What you are asked to do
Would you transcribe all of the data exactly, down to the last character?

━━━ Entries supplied ━━━

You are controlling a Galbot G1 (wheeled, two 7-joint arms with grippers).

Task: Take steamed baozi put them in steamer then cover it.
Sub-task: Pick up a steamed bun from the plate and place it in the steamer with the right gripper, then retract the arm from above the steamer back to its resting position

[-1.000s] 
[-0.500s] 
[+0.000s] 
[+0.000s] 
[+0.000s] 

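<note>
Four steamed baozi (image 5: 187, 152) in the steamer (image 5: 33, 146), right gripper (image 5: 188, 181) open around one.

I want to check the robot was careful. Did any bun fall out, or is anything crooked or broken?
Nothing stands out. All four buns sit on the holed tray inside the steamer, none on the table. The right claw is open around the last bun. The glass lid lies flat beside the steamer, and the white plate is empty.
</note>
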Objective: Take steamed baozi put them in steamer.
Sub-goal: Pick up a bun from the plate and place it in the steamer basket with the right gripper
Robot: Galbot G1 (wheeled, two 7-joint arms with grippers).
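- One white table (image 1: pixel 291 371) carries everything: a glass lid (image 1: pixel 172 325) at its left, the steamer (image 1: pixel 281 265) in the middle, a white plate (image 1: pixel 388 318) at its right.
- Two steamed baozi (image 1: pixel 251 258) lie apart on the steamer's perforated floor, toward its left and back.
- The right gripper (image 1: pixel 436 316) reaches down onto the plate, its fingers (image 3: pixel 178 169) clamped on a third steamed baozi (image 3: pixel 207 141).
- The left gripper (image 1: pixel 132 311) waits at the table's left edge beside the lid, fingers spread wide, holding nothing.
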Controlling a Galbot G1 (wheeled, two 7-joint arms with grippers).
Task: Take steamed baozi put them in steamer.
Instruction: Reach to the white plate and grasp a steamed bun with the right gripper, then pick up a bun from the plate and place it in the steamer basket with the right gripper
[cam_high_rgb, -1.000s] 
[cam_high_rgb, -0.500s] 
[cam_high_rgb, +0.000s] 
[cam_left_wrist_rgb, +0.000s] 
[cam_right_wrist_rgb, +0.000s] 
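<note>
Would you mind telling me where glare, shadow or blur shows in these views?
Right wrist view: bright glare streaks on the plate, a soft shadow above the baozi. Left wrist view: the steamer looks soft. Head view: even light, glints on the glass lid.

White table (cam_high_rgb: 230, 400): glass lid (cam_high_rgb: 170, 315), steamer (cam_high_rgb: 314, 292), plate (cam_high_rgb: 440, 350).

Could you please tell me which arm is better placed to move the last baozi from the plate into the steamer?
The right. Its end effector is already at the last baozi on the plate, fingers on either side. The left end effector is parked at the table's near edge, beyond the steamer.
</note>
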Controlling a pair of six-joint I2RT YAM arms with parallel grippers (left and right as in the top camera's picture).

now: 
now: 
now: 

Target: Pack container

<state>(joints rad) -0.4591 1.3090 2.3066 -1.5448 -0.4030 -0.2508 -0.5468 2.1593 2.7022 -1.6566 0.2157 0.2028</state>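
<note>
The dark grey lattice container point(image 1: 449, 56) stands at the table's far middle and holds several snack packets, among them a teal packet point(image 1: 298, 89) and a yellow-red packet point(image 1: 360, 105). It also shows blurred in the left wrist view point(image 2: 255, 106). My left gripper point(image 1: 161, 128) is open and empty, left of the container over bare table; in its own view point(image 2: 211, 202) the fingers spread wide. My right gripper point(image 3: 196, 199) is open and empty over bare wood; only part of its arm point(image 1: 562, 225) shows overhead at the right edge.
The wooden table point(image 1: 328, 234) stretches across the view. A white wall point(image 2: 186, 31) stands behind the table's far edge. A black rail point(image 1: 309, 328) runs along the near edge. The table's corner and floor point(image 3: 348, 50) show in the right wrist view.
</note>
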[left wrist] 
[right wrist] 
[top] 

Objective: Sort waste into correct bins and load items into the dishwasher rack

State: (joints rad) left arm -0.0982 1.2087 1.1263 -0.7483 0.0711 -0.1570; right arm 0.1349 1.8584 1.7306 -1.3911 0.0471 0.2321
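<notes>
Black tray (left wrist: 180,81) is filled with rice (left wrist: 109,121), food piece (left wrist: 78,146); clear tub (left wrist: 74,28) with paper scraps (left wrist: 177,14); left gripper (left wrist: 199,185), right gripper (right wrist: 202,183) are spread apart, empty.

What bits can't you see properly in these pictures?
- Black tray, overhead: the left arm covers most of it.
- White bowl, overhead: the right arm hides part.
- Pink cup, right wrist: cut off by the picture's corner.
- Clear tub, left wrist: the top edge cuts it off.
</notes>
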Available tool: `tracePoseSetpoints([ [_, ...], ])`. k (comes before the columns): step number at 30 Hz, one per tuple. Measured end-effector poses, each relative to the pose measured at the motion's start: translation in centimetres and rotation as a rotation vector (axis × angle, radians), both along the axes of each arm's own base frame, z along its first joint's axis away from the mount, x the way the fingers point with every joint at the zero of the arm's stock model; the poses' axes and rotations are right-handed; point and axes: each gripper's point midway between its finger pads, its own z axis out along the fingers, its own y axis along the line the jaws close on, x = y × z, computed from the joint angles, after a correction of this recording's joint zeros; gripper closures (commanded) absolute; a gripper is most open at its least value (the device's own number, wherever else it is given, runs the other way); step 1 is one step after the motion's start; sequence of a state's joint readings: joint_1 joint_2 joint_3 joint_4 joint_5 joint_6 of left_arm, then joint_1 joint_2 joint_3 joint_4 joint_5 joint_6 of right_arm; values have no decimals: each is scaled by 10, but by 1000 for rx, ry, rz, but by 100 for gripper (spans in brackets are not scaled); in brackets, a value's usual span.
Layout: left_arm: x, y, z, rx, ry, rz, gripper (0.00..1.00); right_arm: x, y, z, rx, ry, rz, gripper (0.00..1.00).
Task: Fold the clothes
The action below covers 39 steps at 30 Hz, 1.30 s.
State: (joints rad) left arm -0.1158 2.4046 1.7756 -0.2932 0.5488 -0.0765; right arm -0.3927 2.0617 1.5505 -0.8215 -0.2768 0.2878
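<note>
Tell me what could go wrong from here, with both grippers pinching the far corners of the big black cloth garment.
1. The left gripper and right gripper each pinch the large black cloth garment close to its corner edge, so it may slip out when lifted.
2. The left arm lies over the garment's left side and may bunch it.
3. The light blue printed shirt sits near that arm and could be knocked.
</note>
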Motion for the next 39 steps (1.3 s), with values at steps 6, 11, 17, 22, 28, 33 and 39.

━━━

Worked solution
You are controlling a Galbot G1 (wheeled, two 7-joint arms with grippers).

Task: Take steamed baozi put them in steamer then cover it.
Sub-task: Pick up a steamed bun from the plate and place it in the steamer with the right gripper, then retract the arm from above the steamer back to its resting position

[-1.000s] 
[-0.500s] 
[+0.000s] 
[+0.000s] 
[+0.000s] 

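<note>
Four steamed baozi (image 5: 187, 152) in the steamer (image 5: 33, 146), right gripper (image 5: 188, 181) open around one.

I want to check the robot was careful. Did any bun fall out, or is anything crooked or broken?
Nothing stands out. All four buns sit on the holed tray inside the steamer, none on the table. The right claw is open around the last bun. The glass lid lies flat beside the steamer, and the white plate is empty.
</note>
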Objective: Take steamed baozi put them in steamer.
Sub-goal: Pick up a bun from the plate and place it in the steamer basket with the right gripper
Robot: Galbot G1 (wheeled, two 7-joint arms with grippers).
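- One white table (image 1: pixel 291 371) carries everything: a glass lid (image 1: pixel 172 325) at its left, the steamer (image 1: pixel 281 265) in the middle, a white plate (image 1: pixel 388 318) at its right.
- Two steamed baozi (image 1: pixel 251 258) lie apart on the steamer's perforated floor, toward its left and back.
- The right gripper (image 1: pixel 436 316) reaches down onto the plate, its fingers (image 3: pixel 178 169) clamped on a third steamed baozi (image 3: pixel 207 141).
- The left gripper (image 1: pixel 132 311) waits at the table's left edge beside the lid, fingers spread wide, holding nothing.
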Controlling a Galbot G1 (wheeled, two 7-joint arms with grippers).
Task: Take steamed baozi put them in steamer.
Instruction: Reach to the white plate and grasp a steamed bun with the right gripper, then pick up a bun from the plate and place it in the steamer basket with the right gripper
[cam_high_rgb, -1.000s] 
[cam_high_rgb, -0.500s] 
[cam_high_rgb, +0.000s] 
[cam_left_wrist_rgb, +0.000s] 
[cam_right_wrist_rgb, +0.000s] 
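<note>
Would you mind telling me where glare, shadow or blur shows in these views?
Right wrist view: bright glare streaks on the plate, a soft shadow above the baozi. Left wrist view: the steamer looks soft. Head view: even light, glints on the glass lid.

White table (cam_high_rgb: 230, 400): glass lid (cam_high_rgb: 170, 315), steamer (cam_high_rgb: 314, 292), plate (cam_high_rgb: 440, 350).

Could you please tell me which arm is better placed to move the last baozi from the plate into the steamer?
The right. Its end effector is already at the last baozi on the plate, fingers on either side. The left end effector is parked at the table's near edge, beyond the steamer.
</note>
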Controlling a pair of six-joint I2RT YAM arms with parallel grippers (left and right as in the top camera's picture).

now: 
now: 
now: 

Target: Pack container

<state>(joints rad) -0.4591 1.3090 2.3066 -1.5448 -0.4030 -0.2508 -0.5468 2.1593 2.7022 -1.6566 0.2157 0.2028</state>
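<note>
The dark grey lattice container point(image 1: 449, 56) stands at the table's far middle and holds several snack packets, among them a teal packet point(image 1: 298, 89) and a yellow-red packet point(image 1: 360, 105). It also shows blurred in the left wrist view point(image 2: 255, 106). My left gripper point(image 1: 161, 128) is open and empty, left of the container over bare table; in its own view point(image 2: 211, 202) the fingers spread wide. My right gripper point(image 3: 196, 199) is open and empty over bare wood; only part of its arm point(image 1: 562, 225) shows overhead at the right edge.
The wooden table point(image 1: 328, 234) stretches across the view. A white wall point(image 2: 186, 31) stands behind the table's far edge. A black rail point(image 1: 309, 328) runs along the near edge. The table's corner and floor point(image 3: 348, 50) show in the right wrist view.
</note>
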[left wrist] 
[right wrist] 
[top] 

Objective: Sort waste into correct bins and load items into the dishwasher rack

State: (joints rad) left arm -0.0982 1.2087 1.1263 -0.7483 0.0711 -0.1570; right arm 0.1349 1.8584 1.7306 -1.3911 0.0471 0.2321
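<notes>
Black tray (left wrist: 180,81) is filled with rice (left wrist: 109,121), food piece (left wrist: 78,146); clear tub (left wrist: 74,28) with paper scraps (left wrist: 177,14); left gripper (left wrist: 199,185), right gripper (right wrist: 202,183) are spread apart, empty.

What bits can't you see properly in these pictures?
- Black tray, overhead: the left arm covers most of it.
- White bowl, overhead: the right arm hides part.
- Pink cup, right wrist: cut off by the picture's corner.
- Clear tub, left wrist: the top edge cuts it off.
</notes>
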Available tool: `tracePoseSetpoints([ [_, ...], ])`. k (comes before the columns): step number at 30 Hz, one per tuple. Measured end-effector poses, each relative to the pose measured at the motion's start: translation in centimetres and rotation as a rotation vector (axis × angle, radians), both along the axes of each arm's own base frame, z along its first joint's axis away from the mount, x the way the fingers point with every joint at the zero of the arm's stock model; the poses' axes and rotations are right-handed; point and axes: each gripper's point midway between its finger pads, its own z axis out along the fingers, its own y axis along the line the jaws close on, x = y × z, computed from the joint angles, after a correction of this recording's joint zeros; gripper closures (commanded) absolute; a gripper is most open at its least value (the device's own number, wherever else it is given, runs the other way); step 1 is one step after the motion's start; sequence of a state's joint readings: joint_1 joint_2 joint_3 joint_4 joint_5 joint_6 of left_arm, then joint_1 joint_2 joint_3 joint_4 joint_5 joint_6 of right_arm; values have no decimals: each is scaled by 10, but by 1000 for rx, ry, rz, but by 100 for gripper (spans in brackets are not scaled); in brackets, a value's usual span.
Layout: left_arm: x, y, z, rx, ry, rz, gripper (0.00..1.00); right_arm: x, y, z, rx, ry, rz, gripper (0.00..1.00).
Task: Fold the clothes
The action below covers 39 steps at 30 Hz, 1.30 s.
State: (joints rad) left arm -0.1158 2.4046 1.7756 -0.2932 0.5488 -0.0765; right arm -0.3927 2.0617 1.5505 -0.8215 -0.2768 0.2878
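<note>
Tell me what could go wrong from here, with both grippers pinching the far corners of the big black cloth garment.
1. The left gripper and right gripper each pinch the large black cloth garment close to its corner edge, so it may slip out when lifted.
2. The left arm lies over the garment's left side and may bunch it.
3. The light blue printed shirt sits near that arm and could be knocked.
</note>
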Motion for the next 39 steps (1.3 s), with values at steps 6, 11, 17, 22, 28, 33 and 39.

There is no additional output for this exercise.